Chemotherapy conjures up awful images for most owners as they have seen people undergo treatment. Veterinarians will use many of the same drugs used in humans to treat pets, but the dosages are lower and the regimens less intense. In general there are very few side effects to chemotherapy in veterinary patients. Sometimes patients are a little nauseous for a day or two after treatment, but more serious side effects are extremely rare.

Owners who elect chemotherapy have to be emotionally prepared to live with the ever-present threat of progression of disease and also have to be dedicated to vet visits for treatments and check-ups for blood counts and other monitoring requirements.

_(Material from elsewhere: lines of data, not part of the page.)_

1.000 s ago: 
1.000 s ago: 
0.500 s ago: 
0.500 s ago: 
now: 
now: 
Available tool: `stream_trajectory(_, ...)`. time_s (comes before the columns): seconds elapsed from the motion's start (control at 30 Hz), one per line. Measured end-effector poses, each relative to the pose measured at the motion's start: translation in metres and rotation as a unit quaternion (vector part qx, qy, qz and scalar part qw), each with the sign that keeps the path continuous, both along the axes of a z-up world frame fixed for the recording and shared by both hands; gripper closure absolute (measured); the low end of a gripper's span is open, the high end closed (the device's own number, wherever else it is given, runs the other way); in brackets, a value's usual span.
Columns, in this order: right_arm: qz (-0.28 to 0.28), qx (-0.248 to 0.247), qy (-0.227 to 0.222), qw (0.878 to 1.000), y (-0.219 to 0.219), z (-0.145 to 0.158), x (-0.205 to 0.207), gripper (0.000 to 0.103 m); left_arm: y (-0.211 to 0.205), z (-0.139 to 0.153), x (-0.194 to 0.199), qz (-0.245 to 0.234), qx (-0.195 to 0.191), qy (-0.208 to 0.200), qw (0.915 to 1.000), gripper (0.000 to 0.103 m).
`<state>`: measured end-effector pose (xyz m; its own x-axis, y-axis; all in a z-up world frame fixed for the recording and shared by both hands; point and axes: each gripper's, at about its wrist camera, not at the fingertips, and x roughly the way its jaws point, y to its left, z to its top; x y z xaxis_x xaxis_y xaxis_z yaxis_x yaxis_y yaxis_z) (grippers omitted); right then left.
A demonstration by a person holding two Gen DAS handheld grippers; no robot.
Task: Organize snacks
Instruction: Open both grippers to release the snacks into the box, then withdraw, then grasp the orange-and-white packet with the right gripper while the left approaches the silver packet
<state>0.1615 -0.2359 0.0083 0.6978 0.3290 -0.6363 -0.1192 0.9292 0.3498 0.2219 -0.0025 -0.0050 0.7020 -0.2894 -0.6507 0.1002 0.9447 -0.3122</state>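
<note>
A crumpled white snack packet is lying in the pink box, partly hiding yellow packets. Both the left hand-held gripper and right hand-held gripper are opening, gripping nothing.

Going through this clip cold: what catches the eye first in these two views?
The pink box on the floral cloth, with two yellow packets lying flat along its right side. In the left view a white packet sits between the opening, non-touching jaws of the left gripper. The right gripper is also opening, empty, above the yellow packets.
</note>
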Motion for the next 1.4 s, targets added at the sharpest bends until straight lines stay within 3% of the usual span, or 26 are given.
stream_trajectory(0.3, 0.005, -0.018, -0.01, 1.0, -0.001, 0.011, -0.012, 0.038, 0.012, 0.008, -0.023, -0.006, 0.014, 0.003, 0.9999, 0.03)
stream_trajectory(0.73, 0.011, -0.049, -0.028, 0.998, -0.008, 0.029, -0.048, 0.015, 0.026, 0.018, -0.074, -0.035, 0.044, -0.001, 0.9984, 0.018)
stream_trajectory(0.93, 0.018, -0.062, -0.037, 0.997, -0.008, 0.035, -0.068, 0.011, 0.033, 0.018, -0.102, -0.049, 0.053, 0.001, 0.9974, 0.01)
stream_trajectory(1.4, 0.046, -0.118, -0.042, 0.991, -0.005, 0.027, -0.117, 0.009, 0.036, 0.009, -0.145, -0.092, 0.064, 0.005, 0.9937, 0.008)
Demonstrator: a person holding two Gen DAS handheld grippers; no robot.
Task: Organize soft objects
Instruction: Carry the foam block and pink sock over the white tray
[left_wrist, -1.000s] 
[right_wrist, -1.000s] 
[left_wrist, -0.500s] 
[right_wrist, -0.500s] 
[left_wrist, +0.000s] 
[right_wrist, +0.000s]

The aim should be to prolong life if possible without causing any suffering or pain and in some situations where cancer is diagnosed this may be possible.

Common cancers
Mammary tumours: Sterilisation before the second heat (even before the first heat) dramatically decreases the incidence. Approximately half of the tumours are very malignant.

Lymphoma (gland cancer): It is amenable to treatment with good remission rates in many cases.

Squamous cell carcinoma (skin cancer): This is a locally recurrent, invasive sun-induced cancer. Treatment includes surgical resection, local chemotherapy and radiation.

Osteosarcoma (bone cancer): It is common in large breed dogs and is very painful and malignant, needing amputation and chemotherapy.

Haemangiosarcoma (splenic tumour): It is especially common in German Shepherd dogs. There is no really effective treatment, but removal of the spleen is palliative for about three to six months.

Mast cell tumours: These skin nodules range from benign to very malignant and can present under many guises.